■ **Provided entries**:
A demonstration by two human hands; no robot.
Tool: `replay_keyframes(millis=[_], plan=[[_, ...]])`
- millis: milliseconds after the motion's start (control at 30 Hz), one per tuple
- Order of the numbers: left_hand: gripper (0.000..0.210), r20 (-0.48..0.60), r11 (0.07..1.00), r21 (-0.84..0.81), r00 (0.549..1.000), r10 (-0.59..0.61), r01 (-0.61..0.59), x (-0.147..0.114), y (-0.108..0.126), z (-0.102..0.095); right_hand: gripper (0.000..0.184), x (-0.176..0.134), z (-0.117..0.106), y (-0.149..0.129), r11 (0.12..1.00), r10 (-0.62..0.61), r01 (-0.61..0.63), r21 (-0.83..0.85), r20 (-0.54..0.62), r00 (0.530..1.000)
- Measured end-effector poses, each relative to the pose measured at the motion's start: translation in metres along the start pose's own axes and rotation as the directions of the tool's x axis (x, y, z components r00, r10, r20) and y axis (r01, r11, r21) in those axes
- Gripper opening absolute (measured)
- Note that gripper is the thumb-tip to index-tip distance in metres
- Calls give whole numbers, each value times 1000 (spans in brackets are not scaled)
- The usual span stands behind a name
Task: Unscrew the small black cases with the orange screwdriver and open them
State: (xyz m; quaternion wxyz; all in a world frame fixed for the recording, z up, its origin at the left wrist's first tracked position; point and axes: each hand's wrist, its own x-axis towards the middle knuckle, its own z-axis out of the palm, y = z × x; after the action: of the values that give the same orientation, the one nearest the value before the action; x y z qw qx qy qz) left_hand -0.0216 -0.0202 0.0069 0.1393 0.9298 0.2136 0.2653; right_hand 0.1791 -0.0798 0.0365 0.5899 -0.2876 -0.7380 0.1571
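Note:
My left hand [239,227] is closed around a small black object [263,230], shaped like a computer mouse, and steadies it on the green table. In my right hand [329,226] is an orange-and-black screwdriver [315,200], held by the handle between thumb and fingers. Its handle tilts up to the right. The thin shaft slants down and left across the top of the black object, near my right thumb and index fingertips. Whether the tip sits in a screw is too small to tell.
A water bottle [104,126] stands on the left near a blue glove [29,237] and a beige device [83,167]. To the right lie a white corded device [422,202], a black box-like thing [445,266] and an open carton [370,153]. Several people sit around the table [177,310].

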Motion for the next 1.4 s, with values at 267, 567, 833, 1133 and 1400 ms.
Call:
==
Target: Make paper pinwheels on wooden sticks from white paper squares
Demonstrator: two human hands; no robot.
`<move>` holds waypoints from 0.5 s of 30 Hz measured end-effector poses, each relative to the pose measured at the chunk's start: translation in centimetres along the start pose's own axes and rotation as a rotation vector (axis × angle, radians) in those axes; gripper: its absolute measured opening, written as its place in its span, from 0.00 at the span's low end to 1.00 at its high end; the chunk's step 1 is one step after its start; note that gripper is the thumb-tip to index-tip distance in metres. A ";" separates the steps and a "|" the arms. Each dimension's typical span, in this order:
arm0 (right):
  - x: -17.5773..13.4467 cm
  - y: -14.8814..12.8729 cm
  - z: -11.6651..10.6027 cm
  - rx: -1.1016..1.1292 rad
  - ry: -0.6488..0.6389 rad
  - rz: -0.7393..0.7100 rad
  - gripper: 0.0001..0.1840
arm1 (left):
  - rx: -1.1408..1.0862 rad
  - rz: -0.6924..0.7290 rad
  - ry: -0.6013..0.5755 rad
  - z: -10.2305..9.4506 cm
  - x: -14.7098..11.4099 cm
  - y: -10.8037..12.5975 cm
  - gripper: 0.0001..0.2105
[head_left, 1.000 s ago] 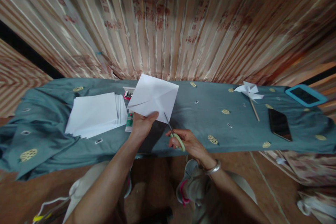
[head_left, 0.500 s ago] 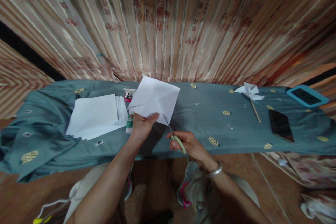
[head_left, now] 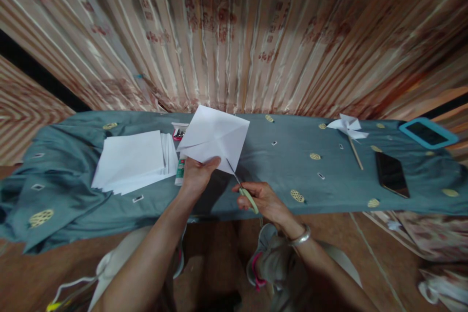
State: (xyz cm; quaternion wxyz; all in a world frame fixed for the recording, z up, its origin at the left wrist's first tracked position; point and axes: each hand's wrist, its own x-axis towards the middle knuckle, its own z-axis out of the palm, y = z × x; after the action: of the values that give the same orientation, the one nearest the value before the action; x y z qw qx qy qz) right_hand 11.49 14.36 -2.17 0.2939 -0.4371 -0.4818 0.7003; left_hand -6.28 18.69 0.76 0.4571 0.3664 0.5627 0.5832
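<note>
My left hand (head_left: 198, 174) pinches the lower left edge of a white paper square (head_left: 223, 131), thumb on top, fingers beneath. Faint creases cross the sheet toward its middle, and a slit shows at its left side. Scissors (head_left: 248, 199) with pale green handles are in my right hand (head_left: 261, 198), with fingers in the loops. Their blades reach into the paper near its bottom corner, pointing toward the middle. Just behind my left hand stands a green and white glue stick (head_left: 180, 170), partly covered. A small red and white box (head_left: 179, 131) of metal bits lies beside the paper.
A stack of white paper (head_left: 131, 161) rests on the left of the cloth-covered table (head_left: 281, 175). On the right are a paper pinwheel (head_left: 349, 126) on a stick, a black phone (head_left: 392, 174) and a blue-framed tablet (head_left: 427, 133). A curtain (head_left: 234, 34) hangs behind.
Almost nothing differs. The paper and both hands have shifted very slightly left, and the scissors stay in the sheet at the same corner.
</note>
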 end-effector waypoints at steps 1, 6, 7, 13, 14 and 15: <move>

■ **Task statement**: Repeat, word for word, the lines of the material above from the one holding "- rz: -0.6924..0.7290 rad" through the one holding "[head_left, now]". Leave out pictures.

■ **Problem solution**:
  - rz: -0.6924..0.7290 rad
  - ry: -0.6013..0.5755 rad
  - z: -10.2305..9.4506 cm
  - x: -14.7098..11.4099 cm
  - y: -10.8037..12.5975 cm
  - gripper: 0.0001..0.2105
[head_left, 1.000 s ago] 
[head_left, 0.500 s ago] 
[head_left, now] 

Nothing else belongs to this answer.